Role of the fibrinolytic and matrix metalloproteinase systems in arterial neointima formation after vascular injury.

Circumstantial evidence has suggested an important role of the fibrinolytic (plasminogen/plasmin) and matrix metalloproteinase (MMP) systems in biological processes involving (extra)cellular proteolysis and/or matrix degradation, such as restenosis after vascular interventions in patients with atherothrombosis. The generation of mice with inactivation of main components of both systems and of suitable experimental models has allowed to study the interactions between both systems and their biological role in arterial neointima formation after vascular injury. During neointima formation after electric injury of the femoral artery, expression of MMP-2 and MMP-9 (gelatinase A and B) is strongly enhanced, independently of the presence or absence of plasminogen or of the physiological tissue-type (t-PA) or urokinase-type (u-PA) plasminogen activators. Activation of proMMP-2 occurs independently of plasmin, whereas proMMP-9 activation occurs via plasmin-dependent as well as plasmin-independent (MMP-3- or stromelysin-1-dependent) mechanisms. The temporal and topographic expression patterns of MMP-2, MMP-3, MMP-9, MMP-12 (metalloelastase) and MMP-13 (collagenase) after vascular injury are compatible with a role of MMPs in neointima formation.

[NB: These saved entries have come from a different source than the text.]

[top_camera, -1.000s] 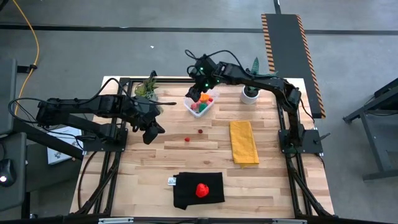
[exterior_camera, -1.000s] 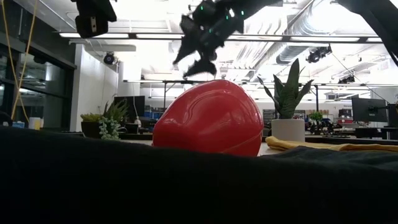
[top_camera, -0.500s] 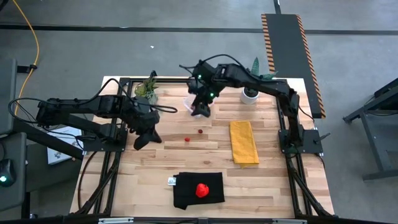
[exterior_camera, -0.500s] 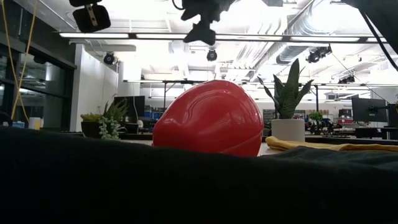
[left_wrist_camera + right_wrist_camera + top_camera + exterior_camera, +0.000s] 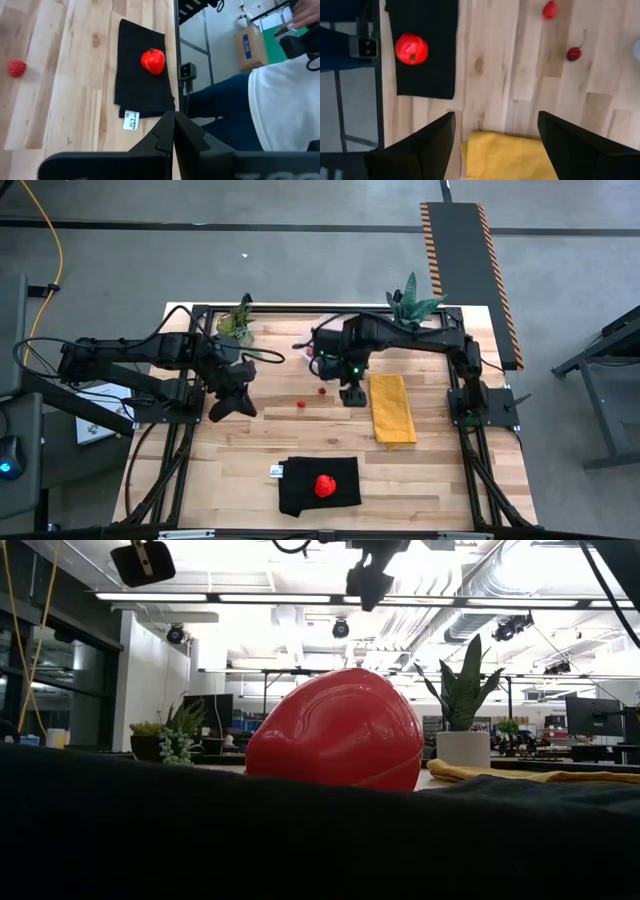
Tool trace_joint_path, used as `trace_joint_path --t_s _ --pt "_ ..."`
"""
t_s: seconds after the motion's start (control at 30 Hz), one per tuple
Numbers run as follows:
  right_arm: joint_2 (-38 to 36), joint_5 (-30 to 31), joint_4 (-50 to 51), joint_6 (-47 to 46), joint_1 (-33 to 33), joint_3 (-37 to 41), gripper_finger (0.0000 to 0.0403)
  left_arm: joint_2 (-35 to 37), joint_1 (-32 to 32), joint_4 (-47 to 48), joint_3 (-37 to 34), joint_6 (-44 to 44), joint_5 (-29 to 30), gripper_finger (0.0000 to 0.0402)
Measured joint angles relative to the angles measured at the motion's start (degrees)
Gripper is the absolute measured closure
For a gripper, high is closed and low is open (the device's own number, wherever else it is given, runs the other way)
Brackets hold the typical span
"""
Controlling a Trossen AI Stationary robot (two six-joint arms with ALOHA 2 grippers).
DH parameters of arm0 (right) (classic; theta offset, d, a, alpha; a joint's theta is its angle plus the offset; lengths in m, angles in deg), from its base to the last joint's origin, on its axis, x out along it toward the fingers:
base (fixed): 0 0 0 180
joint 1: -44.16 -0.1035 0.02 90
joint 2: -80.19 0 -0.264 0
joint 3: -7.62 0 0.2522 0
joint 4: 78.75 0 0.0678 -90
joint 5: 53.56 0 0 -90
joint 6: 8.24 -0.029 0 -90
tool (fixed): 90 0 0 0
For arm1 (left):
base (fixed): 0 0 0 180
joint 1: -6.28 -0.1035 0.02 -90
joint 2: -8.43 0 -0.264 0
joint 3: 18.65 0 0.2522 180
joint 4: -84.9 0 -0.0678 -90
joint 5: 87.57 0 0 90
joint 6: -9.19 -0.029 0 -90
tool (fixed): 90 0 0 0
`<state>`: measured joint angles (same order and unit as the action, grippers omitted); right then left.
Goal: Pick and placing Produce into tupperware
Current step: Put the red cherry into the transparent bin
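A: Where's the produce?
B: Red strawberry-like piece (image 5: pixel 324 485) sits on a black cloth (image 5: pixel 300 490) at the near edge of the table (image 5: pixel 250 440), roughly centre. In the low view it fills the middle of the shot (image 5: pixel 335 730). Two small red berries lie on bare wood mid-table: one (image 5: pixel 301 405) left, one (image 5: pixel 321 391) just right of it and slightly farther back

A: Tupperware?
B: Can't make it out, right arm covers the far-centre area where I'd look

A: Right gripper?
B: Right gripper (image 5: pixel 351 394) hangs above the table just right of the berries, beside the far end of the yellow cloth (image 5: pixel 392 408). Fingers (image 5: pixel 427 145) spread wide, nothing between them. Its wrist camera looks down on both berries (image 5: pixel 549 9) (image 5: pixel 573 53), the yellow cloth and the strawberry piece (image 5: pixel 411 49)

A: Left?
B: Left gripper (image 5: pixel 228 404) is over the left part of the table, well left of the berries. Jaws pressed fully together, holding nothing. Its camera sees the strawberry piece (image 5: pixel 153 61) on the black cloth (image 5: pixel 135 90)

A: Anything else?
B: Small green plant (image 5: pixel 236 322) at the far left edge, spiky potted plant (image 5: pixel 410 302) at the far right
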<state>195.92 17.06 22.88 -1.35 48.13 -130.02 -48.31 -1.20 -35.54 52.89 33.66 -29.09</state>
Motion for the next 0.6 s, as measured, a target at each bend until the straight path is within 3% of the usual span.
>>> trace_joint_path --t_s 0.17,0.4,0.6 --pt "0.0 -0.6 0.0 -1.7 -2.5 0.0 0.0130 0.1 0.0 0.6 0.0 0.8 -1.6 0.0401" --pt "0.0 1.7 -0.2 -7.3 -6.1 0.0 0.0130 0.1 0.2 2.4 0.0 0.3 -8.5 0.0401" --pt "0.0 4.5 -5.4 -14.9 -8.2 0.1 0.0130 0.1 5.1 4.8 0.0 -2.7 -6.0 0.0401"
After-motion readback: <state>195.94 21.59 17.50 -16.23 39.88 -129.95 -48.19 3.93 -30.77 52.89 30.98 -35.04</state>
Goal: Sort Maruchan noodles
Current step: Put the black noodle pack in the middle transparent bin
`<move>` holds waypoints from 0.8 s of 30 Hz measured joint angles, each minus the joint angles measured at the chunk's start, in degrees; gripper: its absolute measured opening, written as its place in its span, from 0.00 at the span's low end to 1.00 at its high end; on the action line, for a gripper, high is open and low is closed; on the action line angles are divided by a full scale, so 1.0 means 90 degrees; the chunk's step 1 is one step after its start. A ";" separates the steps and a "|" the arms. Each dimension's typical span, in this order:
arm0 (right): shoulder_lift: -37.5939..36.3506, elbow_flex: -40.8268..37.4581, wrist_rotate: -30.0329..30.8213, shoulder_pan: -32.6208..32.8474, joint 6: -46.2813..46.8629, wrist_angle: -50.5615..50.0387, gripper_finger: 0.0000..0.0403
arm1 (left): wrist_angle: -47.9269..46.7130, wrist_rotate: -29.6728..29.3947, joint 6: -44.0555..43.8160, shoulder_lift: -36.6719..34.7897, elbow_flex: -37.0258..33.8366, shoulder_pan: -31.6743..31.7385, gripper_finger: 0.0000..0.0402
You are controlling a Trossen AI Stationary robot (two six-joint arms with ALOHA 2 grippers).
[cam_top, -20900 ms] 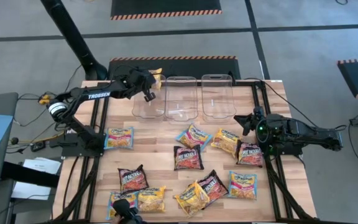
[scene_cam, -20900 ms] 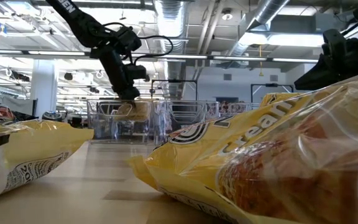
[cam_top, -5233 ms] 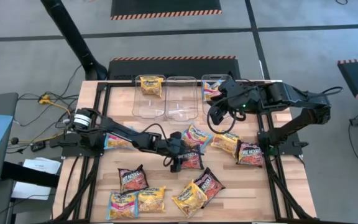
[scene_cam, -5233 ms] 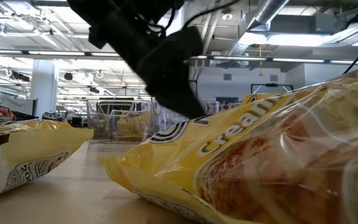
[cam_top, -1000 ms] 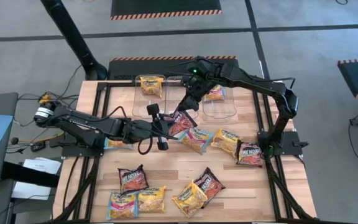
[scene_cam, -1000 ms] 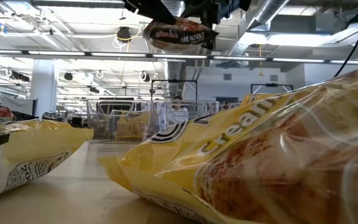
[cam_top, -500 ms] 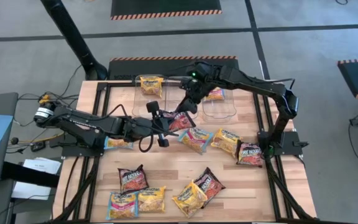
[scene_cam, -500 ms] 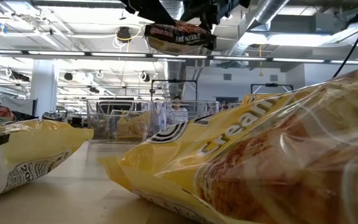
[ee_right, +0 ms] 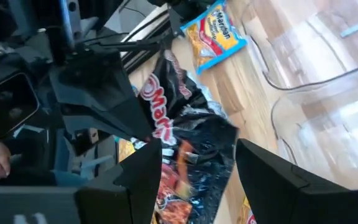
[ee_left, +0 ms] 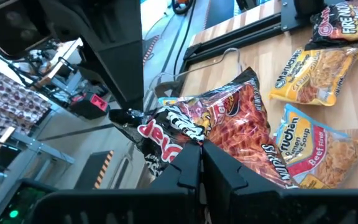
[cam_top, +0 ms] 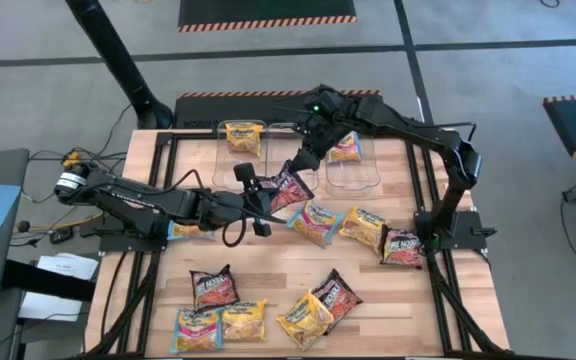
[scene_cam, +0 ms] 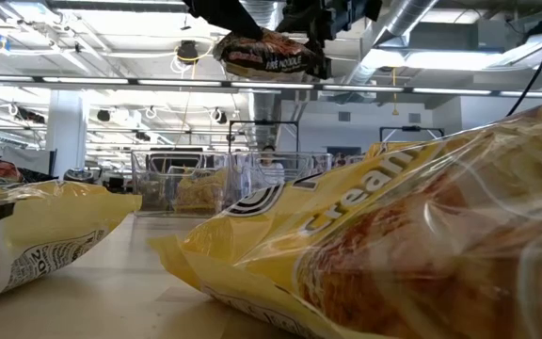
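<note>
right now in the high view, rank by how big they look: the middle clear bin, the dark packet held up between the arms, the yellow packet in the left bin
1. middle clear bin
2. dark packet, though it is raised nearer the camera
3. yellow packet, close to the dark one, so that order is unsure

On the dark maroon crinkly noodle packet (ee_left: 219, 134) pinched at its edge between my left gripper's (ee_left: 201, 163) closed fingers, I can make out only broken white letters; the brand word is too crumpled to read whole. Seen from table height, the same raised packet (scene_cam: 269, 52) shows "NOODLE". Beside it on the wood, my left wrist view shows a yellow packet (ee_left: 312, 71) reading "Maruchan" and "Creamy Chicken", a light blue and orange packet (ee_left: 319, 146) reading "Maruchan", "Ramen Noodle Soup" and "Beef Flavor", and another dark maroon packet (ee_left: 347, 22) reading "FIRE". The big yellow packet (scene_cam: 393, 235) nearest the low camera reads "Cream".
</note>
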 joint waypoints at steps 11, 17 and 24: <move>0.0206 -0.0019 -0.0187 0.0259 -0.0030 -0.0045 0.57 | 0.0339 0.0029 0.0607 0.0000 0.0002 0.0083 0.00; 0.0186 -0.0004 -0.0197 0.0478 0.0021 -0.0045 0.55 | 0.0370 0.0036 0.0751 0.0000 0.0002 0.0087 0.00; 0.0181 -0.0004 -0.0006 0.0647 0.0394 -0.0027 0.29 | 0.0377 0.0044 0.0756 0.0000 0.0002 0.0085 0.00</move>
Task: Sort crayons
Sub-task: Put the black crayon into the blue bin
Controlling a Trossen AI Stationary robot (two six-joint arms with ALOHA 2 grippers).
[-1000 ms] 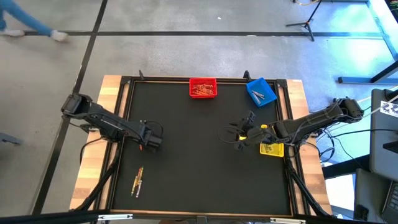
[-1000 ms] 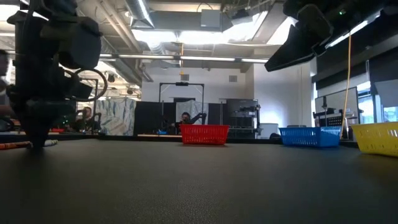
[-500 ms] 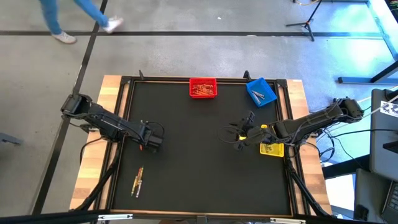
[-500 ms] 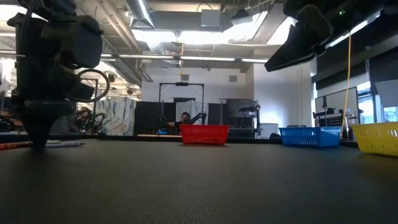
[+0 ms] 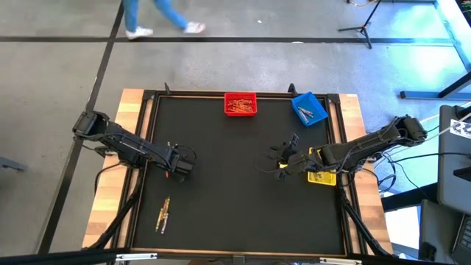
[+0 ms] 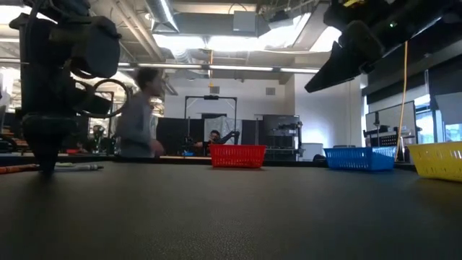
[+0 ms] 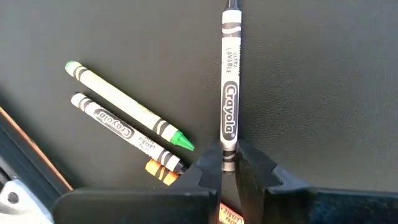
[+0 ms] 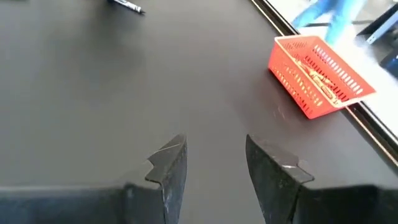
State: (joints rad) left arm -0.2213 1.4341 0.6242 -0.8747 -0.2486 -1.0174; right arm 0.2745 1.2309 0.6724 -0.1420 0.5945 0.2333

This is further substantiated by the finding that smooth muscle cell (SMC) migration and neointima formation after vascular injury is significantly enhanced in mice with deficiency of TIMP-1, the main physiological MMP inhibitor. In contrast, arterial neointima formation in mice is not affected by deficiency of alpha 2-antiplasmin, the main physiological plasmin inhibitor. Thus, SMC migration and neointima formation after vascular injury appear to be promoted by several MMP system components, that may be activated via plasmin-dependent or plasmin-independent mechanisms.